Scoring principle: We mark “yes” and “generally” equal to 1 point, “no” or “not worried” equal to 0 points, and “very worried” equal to two points. The higher the total score, the more comprehensive the patient's perception of COVID-19, and vice versa.

Procedures

This study was designed as a clinical observation study. As early as January 2020, when the epidemic had not been reported on a large scale, we completed the initial assessment of PANSS and CPSS for the long-term hospitalized schizophrenic patients. At that time (baseline), the patients were uninfected. As the epidemic continued to spread, isolation wards were set up in a certain psychiatric institution in Wuhan, Hubei Province, China on January 30, 2020, for the isolation and treatment of psychotic patients who were diagnosed with or suspected to have COVID-19. The isolation ward is set up ranging from 1 to 3 patients per room. After a week's work of ward reconstruction, the admission of patients began. From then on, the cured cases would be transferred out of the isolation ward, and at the same time, newly infected patients would be transferred into the isolation ward. We selected the confirmed cases of COVID-19, from transferred to the isolation ward to cured and transferred out for further follow-up observation. All medical services followed the Diagnosis and treatment of corona virus disease-19 issued by the National Health Commission of China. According to the guidelines, the drugs taken are antiviral, anti-inflammatory, and Chinese patent medicine. The second PANSS and CPSS were estimated within 3 days of diagnosis after the patient was transferred to the isolation ward. At this time, the routine blood, C-reactive protein, and biochemical indexes of the patient were extracted from the electronic medical record and CPQ were estimated. After the cases were cured, before they were transferred out of the isolation ward, the third PANSS and CPSS evaluation were performed. The raters in this study were all psychiatrists with professional training and experience in managing psychopathological tests.
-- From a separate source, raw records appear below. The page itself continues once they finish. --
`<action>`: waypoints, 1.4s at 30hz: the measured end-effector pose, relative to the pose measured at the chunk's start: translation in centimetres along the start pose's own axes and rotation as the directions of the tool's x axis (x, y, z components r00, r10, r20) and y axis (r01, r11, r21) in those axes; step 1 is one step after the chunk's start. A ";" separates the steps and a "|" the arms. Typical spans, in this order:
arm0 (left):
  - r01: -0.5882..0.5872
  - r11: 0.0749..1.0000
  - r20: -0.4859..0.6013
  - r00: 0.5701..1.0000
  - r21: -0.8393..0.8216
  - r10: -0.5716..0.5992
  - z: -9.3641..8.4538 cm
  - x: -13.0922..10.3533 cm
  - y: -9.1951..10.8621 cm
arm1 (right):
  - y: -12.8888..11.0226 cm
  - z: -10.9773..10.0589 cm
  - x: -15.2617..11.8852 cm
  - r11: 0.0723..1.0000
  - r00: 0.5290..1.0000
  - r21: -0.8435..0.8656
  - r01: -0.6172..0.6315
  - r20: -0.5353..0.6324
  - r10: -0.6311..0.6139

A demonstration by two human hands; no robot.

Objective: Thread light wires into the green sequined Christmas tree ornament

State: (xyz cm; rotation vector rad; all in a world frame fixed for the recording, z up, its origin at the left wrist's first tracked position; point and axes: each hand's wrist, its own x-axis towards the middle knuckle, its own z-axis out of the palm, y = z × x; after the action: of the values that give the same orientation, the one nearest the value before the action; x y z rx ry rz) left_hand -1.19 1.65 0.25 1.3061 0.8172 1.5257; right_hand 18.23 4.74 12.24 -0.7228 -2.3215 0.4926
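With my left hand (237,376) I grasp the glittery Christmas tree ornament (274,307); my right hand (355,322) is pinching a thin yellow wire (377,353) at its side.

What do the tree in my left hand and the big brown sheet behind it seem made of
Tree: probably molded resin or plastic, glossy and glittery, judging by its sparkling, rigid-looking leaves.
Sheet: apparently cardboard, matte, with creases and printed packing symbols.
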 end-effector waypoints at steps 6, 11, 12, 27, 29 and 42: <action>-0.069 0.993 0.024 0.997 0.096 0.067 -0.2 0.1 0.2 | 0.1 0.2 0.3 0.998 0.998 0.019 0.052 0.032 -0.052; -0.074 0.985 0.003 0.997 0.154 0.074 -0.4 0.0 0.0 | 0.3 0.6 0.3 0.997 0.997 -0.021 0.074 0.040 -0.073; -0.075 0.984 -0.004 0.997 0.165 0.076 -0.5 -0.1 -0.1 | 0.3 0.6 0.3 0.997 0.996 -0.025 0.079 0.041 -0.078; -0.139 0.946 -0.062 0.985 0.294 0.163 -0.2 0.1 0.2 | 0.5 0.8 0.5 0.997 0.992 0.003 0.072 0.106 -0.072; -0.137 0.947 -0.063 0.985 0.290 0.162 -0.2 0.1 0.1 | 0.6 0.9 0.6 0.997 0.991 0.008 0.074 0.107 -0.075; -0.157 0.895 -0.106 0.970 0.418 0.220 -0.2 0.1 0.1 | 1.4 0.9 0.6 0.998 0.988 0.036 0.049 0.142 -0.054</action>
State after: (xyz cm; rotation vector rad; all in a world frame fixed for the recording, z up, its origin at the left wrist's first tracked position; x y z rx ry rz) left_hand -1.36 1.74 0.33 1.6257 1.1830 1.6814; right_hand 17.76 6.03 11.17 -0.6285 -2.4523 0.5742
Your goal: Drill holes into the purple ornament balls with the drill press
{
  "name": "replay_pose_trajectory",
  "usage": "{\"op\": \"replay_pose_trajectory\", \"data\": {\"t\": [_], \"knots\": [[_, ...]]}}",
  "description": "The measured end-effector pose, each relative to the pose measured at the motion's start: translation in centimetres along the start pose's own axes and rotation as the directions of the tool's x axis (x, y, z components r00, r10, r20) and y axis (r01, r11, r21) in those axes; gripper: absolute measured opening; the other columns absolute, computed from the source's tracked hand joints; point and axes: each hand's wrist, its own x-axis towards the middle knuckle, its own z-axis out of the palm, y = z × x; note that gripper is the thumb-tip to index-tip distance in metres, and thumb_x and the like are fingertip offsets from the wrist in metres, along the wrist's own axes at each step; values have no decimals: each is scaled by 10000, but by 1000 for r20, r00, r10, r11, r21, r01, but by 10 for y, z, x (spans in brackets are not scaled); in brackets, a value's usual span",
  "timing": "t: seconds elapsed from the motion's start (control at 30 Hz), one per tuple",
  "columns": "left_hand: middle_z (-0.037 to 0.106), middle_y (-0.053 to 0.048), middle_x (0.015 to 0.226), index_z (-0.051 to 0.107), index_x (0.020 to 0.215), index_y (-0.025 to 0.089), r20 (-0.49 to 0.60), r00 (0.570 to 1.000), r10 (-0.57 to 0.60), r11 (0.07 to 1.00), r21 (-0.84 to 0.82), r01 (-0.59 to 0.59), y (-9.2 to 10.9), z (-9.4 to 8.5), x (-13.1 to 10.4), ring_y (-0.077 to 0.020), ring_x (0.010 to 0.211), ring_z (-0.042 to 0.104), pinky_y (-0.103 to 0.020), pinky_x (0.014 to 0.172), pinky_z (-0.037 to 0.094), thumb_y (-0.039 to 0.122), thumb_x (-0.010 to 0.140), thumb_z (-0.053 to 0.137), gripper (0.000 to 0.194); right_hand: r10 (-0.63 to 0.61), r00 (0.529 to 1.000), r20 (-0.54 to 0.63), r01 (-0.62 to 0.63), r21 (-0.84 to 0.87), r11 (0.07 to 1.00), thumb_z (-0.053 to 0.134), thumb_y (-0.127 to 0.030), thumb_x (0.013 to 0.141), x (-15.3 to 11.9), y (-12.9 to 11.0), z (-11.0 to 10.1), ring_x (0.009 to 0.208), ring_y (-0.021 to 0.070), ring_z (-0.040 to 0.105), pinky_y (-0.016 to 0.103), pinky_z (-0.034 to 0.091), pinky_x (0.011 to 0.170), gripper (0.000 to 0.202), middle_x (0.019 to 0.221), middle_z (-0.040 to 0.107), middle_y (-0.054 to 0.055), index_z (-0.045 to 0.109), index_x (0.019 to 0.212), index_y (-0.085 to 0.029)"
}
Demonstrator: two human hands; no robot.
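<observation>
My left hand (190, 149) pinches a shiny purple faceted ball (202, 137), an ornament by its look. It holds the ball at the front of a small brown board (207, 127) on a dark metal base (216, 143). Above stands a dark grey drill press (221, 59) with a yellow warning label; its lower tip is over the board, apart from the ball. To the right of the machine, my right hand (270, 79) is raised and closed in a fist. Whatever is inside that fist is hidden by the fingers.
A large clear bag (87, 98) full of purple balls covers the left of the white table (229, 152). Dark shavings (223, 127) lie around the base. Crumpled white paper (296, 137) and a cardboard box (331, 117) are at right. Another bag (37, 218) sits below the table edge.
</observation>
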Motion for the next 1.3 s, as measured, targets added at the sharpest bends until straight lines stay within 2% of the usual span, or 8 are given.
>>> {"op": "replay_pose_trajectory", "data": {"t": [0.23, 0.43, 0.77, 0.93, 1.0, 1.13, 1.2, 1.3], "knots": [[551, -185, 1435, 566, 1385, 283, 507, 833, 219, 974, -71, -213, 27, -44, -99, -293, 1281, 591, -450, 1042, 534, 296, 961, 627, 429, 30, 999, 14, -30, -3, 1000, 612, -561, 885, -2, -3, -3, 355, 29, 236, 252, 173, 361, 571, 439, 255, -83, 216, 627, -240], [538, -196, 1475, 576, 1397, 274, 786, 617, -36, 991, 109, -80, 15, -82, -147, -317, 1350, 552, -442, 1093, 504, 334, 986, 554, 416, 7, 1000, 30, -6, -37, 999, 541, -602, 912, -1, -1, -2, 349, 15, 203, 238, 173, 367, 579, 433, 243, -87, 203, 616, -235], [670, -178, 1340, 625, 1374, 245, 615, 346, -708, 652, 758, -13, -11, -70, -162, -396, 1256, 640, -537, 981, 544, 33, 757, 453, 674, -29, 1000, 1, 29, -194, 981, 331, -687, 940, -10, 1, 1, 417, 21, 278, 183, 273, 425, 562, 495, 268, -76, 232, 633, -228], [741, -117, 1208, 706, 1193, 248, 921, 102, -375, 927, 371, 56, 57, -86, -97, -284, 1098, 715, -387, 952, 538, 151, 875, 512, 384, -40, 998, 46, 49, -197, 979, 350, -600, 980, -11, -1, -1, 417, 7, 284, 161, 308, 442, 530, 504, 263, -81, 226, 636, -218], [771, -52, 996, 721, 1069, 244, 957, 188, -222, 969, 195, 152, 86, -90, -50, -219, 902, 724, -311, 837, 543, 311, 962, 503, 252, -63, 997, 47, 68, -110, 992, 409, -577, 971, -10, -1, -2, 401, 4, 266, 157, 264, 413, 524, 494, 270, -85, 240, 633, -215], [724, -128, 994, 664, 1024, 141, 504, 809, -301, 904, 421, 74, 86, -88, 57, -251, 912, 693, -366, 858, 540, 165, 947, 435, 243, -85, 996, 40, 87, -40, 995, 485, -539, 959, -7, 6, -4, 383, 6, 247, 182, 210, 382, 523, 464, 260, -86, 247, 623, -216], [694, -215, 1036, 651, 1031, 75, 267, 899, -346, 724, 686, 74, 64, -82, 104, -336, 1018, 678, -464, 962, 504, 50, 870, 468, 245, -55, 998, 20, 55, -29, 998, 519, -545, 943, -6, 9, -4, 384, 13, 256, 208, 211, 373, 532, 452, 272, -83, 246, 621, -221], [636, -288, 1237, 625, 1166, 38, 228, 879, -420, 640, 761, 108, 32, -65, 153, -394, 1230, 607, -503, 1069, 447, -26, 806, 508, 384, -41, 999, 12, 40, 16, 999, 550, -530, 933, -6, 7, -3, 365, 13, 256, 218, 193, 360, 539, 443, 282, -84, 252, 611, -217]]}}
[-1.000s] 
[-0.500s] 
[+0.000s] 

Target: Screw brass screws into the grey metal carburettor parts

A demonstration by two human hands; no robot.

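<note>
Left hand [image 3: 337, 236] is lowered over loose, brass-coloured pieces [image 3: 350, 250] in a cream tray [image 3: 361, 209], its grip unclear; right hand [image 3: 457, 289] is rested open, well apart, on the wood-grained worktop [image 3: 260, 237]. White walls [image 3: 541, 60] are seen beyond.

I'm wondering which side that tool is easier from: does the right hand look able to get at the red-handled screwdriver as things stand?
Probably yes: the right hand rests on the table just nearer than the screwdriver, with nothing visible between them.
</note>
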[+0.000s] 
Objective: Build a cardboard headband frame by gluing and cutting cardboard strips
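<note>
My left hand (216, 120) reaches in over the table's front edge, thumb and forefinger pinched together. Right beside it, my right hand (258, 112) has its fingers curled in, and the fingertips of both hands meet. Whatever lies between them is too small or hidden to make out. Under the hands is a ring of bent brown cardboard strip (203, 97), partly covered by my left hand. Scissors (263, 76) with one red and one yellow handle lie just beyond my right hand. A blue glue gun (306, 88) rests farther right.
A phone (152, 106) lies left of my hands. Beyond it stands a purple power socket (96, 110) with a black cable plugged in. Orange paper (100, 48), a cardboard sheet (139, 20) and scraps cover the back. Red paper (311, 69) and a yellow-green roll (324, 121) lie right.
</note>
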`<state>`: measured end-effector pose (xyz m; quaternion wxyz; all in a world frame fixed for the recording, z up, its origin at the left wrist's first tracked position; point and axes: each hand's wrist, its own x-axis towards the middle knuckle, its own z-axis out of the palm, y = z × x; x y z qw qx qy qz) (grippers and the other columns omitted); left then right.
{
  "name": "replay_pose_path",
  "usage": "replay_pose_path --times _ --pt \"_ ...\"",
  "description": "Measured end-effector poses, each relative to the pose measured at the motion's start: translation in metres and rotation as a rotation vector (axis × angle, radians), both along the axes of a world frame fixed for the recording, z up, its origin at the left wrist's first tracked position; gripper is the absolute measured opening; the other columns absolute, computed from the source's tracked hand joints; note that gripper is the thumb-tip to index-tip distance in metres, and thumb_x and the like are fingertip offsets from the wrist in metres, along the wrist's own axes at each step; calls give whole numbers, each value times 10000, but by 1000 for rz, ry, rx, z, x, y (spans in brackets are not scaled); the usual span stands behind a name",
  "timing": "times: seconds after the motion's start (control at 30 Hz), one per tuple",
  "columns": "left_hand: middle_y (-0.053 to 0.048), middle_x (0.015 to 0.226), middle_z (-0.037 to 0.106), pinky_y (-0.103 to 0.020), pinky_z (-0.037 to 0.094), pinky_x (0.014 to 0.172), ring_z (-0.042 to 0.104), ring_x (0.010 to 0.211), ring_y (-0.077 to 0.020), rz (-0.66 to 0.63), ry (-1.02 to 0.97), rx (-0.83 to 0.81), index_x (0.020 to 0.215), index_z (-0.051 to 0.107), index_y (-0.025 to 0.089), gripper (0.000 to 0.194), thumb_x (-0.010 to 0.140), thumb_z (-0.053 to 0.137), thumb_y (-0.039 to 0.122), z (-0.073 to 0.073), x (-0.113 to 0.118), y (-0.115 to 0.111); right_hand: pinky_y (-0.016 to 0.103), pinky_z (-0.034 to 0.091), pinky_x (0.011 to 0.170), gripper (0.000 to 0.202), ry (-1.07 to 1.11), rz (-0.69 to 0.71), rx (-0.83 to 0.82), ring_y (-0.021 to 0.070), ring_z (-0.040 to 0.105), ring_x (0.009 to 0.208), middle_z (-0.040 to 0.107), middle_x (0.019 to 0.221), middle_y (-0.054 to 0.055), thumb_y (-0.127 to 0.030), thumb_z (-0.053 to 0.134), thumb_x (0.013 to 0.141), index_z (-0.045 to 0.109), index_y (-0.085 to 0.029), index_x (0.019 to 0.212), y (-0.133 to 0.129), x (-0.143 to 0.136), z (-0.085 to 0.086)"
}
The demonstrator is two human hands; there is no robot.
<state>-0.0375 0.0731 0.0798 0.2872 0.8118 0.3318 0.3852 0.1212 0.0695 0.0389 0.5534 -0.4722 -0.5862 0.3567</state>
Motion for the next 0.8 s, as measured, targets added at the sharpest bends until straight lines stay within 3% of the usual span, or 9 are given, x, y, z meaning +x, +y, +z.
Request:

We used a table to show the detailed characteristics of the general clinical data and longitudinally compared the differences in the total score of PANSS, the scores of the three subscales of PANSS and CPSS at different time points. We also analyzed the factors affecting the stress levels of the included patients.

Data Analysis

According to the characteristics of the final data, if the continuous measurement data obtained were normally distributed, they were expressed as the mean and standard deviation (SD). The categorical variables were expressed as counts and percentages. Paired t-test was performed on continuous variables with normal distribution, and multiple linear regression was used to analyze stress factors. The significance level of all statistical tests was set as p < 0.05 (two tails). Data analysis was performed using IBM SPSS version 26.0 statistical software (SPSS Inc., Chicago, IL, USA), and figures were plotted using GraphPad Prism version 8.4 software (GraphPad Software Inc., La Jolla, CA, USA).

Results

General Clinical Treatment Characteristics

A total of 57 patients entered the ward for screening because of suspected or confirmed COVID-19, and 21 schizophrenic patients with COVID-19 were cured and discharged. Following the requirements of epidemic control, the transfer of the last cured patient to the designated site for continued observation was completed at 6 p.m. on 30 March 2020.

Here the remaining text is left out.